Battle of the Auto ML titans for People Analytics application

Evaluating Tpot & Pycaret Auto Machine Learning libraries for employee attrition prediction

Shilpa Leo
Towards Data Science

--

Photo by GR Stocks on Unsplash

How powerful is it to look into the future and predict something that is yet to happen? In Data Science, Machine Learning enables this! Ingeniously, by learning from what has happened in the past to predict what might potentially happen in the future. As we can imagine, the applications of such a technique can be revolutionary in People Analytics, one classic use case being to predict employee resignations.

ML has matured so much since its advent and is today at a stage where budding Data Scientists who are new to the concept and usually daunted by the very idea of predictive analytics can also jump into exploring ML and shorten time-to-solution. Auto ML is that gateway enabling just this — evaluating and applying the best ML pipeline for your dataset to perform predictive analytics. Thus, I would highly encourage People Analysts (with programming knowledge) to take these reassuring steps into the world of predictive analytics. In this article, we’ll evaluate two powerful auto ML libraries — Tpot and Pycaret on an open-source dataset to predict attrition — whether someone stays or leaves, based on some known feature information.

Why Auto ML?

Opting for auto ML over traditional ML was really a no-brainer decision for me simply because you can shrink your time-to-solution with the former from data preparation to predictions. Because a lot of time leaks when you’re trying to individually optimize one ML model at a time with the best predictive ability for your dataset, following the sequence of steps outlined in the image below. While in auto ML, generally speaking, all these steps, including hyperparameter tuning, grouping individual models to produce the best combination predictive model overall, are configured to happen under its parental hood, with minimal to no intervention from the user.

Image by author

Understanding Fundamentals

The next segment will be illustrating how the two auto ML libraries being evaluated perform on predicting attrition on an open-source HR Attrition Kaggle dataset. Before that, we need to familiarize ourselves with some crucial metrics captured in the image below — Confusion Matrix, Precision, Recall, F1, to choose the winning ML model. Note that this is not an exhaustive list of all the metrics to evaluate any machine learning model, but most relevant to the task on hand and has also been explained with relevance to this particular ML task.

Image by author

After looking at the above crucial ones, I would also suggest looking at the AUC (area-under-the-curve) score, which, simply put, gauges the accuracy of the True Positive predictions vs. a random guess.
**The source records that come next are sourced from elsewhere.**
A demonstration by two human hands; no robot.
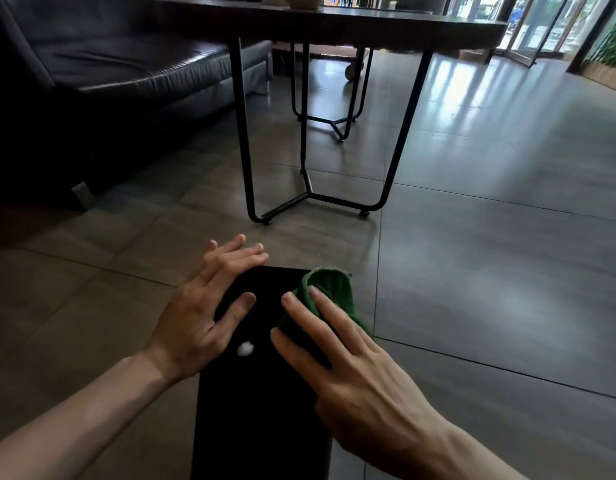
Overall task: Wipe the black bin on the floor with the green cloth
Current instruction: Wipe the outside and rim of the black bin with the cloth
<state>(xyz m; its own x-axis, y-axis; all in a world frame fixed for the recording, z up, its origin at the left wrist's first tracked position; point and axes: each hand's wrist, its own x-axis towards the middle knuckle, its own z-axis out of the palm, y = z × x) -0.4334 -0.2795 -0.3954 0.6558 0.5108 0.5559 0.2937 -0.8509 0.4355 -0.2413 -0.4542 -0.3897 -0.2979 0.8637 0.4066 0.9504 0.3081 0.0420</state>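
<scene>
The black bin (261,403) stands on the tiled floor right below me, tall and rectangular, with a small white spot (245,348) on its top face. My left hand (202,310) lies over the bin's left top edge, fingers spread down its far side and thumb on the top. My right hand (348,362) presses the bunched green cloth (330,292) against the bin's far right corner. Part of the cloth is hidden under my fingers.
A dark table (334,19) on thin black metal legs (244,140) stands just beyond the bin. A dark leather sofa (102,64) fills the left. Grey floor tiles (490,254) stretch to the right toward glass doors (541,26).
</scene>
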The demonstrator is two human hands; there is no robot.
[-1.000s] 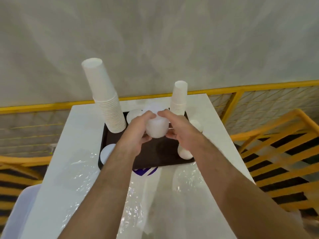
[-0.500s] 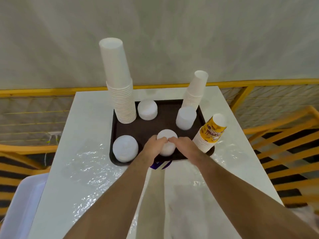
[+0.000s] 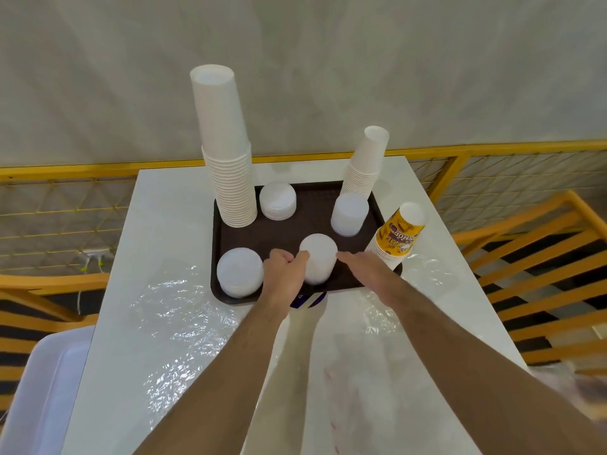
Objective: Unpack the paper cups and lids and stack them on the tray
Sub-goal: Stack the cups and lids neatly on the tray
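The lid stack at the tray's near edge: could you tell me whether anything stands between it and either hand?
Nothing visible does. The left hand touches the lid stack, and the right hand reaches it with straight fingers.

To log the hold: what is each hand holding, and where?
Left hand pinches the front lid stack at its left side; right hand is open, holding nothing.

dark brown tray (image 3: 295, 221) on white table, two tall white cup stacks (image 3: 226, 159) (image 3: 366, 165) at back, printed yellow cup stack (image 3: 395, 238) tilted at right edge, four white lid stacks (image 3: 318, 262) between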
Accuracy metric, which is a measure of all the True predictions (both positive & negatives) by all observations, is really not a very indicative metric for this case as compared to Precision and Recall, simply because a model can be highly accurate based on its correct predictions on the population that stays (True negatives) but may completely be off in its predictions on the population that leaves (True positives), which is the target for our case.

It is important to note that the example considered in this article is a Supervised (Binary) Classification Machine Learning model — Classification because the response variable is categorical, holding values denoting an employee leaving or staying. Thus the metrics are really explained in a simplified way molded to the case study.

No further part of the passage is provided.